» Extracted information
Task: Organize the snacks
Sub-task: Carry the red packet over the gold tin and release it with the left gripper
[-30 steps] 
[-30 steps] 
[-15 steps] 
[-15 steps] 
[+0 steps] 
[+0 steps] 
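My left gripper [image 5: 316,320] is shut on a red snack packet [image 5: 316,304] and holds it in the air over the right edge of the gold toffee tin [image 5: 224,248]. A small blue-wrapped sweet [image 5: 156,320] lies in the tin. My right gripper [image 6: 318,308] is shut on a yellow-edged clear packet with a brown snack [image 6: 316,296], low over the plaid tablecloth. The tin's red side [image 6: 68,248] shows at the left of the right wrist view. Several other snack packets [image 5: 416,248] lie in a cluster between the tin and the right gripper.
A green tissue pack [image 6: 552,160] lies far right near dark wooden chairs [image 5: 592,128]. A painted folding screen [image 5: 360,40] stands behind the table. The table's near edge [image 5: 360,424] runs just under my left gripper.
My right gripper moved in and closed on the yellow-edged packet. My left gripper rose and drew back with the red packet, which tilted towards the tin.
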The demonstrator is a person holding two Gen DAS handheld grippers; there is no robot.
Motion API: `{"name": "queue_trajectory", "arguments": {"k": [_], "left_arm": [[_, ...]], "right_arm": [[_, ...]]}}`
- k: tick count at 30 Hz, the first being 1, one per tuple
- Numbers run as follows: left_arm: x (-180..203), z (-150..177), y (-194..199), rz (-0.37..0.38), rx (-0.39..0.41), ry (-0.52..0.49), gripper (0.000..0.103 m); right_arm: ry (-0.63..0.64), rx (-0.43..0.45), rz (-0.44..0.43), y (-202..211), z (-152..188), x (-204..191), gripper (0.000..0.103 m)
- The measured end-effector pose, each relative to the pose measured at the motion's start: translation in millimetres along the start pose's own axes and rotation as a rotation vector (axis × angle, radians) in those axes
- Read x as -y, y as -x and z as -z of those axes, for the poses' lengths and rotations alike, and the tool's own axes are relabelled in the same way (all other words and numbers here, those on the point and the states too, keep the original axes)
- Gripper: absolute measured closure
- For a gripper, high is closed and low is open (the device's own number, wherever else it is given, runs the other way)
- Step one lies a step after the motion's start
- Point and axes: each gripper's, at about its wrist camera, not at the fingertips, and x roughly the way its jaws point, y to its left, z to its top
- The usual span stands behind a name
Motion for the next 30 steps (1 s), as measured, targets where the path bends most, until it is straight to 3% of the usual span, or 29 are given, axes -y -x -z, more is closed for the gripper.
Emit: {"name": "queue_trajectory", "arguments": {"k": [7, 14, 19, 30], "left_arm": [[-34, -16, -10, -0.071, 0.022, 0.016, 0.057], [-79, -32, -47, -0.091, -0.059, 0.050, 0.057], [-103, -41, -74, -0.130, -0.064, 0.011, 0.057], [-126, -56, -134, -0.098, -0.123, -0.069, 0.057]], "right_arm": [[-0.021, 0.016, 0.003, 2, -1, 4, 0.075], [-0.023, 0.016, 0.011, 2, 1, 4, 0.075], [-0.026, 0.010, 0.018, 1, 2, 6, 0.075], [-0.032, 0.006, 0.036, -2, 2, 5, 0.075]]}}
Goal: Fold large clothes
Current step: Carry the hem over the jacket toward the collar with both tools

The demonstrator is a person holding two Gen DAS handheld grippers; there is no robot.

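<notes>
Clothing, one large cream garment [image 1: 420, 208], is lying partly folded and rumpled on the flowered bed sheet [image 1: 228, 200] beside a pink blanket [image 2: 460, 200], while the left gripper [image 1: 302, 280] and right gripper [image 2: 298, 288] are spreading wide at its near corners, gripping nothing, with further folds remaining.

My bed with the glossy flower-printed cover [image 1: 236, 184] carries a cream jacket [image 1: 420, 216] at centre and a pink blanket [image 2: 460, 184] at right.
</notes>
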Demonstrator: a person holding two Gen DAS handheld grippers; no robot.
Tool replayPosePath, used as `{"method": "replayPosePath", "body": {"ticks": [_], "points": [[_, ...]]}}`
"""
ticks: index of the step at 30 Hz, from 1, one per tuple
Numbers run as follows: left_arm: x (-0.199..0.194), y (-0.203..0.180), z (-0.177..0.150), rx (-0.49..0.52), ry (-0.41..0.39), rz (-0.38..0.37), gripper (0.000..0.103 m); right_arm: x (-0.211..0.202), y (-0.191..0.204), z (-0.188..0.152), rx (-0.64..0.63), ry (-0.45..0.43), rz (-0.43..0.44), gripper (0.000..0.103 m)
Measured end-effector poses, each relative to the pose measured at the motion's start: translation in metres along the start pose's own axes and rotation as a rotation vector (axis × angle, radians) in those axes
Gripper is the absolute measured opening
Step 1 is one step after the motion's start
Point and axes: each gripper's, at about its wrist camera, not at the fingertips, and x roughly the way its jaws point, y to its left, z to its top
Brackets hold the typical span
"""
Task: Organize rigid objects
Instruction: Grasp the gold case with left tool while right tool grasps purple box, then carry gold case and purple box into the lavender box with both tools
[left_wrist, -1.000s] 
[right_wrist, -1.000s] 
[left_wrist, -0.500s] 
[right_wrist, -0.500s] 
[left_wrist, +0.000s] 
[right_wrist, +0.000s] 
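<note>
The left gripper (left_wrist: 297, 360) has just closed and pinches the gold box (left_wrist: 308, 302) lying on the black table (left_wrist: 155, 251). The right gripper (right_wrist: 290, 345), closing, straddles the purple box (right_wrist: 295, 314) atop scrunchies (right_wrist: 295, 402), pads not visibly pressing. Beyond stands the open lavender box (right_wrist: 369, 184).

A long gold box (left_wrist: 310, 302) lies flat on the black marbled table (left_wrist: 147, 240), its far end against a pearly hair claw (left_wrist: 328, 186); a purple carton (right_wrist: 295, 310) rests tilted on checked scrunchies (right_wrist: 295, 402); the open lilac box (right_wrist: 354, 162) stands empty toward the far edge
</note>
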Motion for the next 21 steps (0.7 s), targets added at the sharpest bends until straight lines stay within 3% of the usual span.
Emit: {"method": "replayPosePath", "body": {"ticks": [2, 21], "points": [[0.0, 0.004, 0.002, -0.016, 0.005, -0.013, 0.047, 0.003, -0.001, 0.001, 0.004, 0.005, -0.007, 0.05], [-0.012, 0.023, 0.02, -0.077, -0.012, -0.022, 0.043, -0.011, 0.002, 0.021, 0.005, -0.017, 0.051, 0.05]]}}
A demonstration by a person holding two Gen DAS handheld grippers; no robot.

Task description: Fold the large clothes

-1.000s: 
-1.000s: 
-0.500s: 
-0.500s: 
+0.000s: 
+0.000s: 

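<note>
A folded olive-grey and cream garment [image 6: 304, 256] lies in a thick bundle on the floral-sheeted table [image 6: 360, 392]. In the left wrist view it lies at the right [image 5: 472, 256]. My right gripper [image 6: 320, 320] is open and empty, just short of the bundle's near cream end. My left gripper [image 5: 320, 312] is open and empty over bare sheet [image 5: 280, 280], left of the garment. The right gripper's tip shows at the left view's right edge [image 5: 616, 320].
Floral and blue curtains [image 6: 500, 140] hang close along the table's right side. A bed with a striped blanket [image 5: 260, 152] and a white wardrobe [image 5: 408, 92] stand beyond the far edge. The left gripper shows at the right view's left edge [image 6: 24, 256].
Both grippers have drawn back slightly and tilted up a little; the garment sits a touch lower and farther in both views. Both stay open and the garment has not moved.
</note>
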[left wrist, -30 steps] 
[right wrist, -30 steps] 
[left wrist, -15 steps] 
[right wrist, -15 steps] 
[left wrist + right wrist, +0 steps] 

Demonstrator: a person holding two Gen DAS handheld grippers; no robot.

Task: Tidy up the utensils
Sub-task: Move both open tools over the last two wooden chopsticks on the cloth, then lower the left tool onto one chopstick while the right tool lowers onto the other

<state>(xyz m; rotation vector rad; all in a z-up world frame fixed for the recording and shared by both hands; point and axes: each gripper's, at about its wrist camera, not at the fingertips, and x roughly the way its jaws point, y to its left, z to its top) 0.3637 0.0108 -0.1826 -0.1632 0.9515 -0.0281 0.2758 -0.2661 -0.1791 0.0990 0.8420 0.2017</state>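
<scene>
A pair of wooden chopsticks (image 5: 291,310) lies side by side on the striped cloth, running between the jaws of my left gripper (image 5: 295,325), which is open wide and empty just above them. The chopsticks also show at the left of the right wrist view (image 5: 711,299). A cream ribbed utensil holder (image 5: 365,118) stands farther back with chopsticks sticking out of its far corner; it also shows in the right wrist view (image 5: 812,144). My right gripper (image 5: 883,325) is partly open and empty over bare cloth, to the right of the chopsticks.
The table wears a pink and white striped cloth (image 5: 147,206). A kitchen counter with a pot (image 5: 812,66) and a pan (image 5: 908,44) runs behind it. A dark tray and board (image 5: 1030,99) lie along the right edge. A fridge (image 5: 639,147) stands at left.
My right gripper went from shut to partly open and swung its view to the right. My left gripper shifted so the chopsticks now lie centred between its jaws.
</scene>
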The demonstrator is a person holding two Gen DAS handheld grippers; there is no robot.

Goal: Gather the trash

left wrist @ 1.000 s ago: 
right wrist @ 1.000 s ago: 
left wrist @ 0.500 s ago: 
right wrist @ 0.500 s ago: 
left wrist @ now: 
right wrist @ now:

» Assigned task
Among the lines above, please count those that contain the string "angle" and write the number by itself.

» Expected answer
2